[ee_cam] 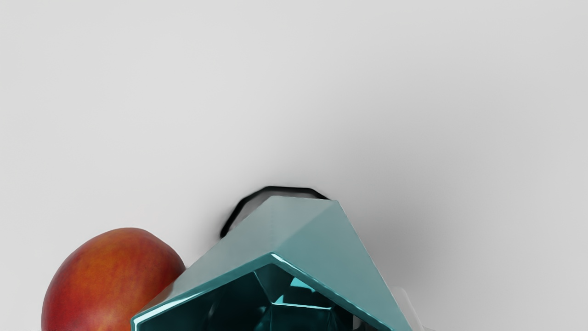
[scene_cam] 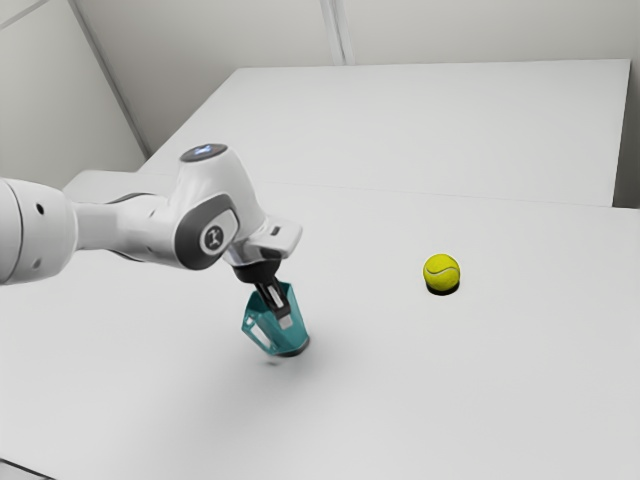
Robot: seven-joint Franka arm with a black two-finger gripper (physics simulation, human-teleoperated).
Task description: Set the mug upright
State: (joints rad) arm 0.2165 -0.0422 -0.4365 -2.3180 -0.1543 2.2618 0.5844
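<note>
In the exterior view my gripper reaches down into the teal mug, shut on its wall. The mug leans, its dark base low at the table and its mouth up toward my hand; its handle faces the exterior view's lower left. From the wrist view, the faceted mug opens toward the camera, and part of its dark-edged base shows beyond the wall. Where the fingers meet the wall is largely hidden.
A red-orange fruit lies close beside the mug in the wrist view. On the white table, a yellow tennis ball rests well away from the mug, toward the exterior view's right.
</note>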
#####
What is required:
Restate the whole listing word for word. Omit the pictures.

Task response:
[ee_cam] 
[scene_cam] 
Robot: seven-joint Franka arm with a black two-finger gripper (physics simulation, human-teleoperated).
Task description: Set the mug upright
State: (joints rad) arm 0.2165 -0.0422 -0.4365 -2.3180 -0.1543 2.2618 0.5844
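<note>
In the exterior view my gripper reaches down into the teal mug, shut on its wall. The mug leans, its dark base low at the table and its mouth up toward my hand; its handle faces the exterior view's lower left. From the wrist view, the faceted mug opens toward the camera, and part of its dark-edged base shows beyond the wall. Where the fingers meet the wall is largely hidden.
A red-orange fruit lies close beside the mug in the wrist view. On the white table, a yellow tennis ball rests well away from the mug, toward the exterior view's right.
</note>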

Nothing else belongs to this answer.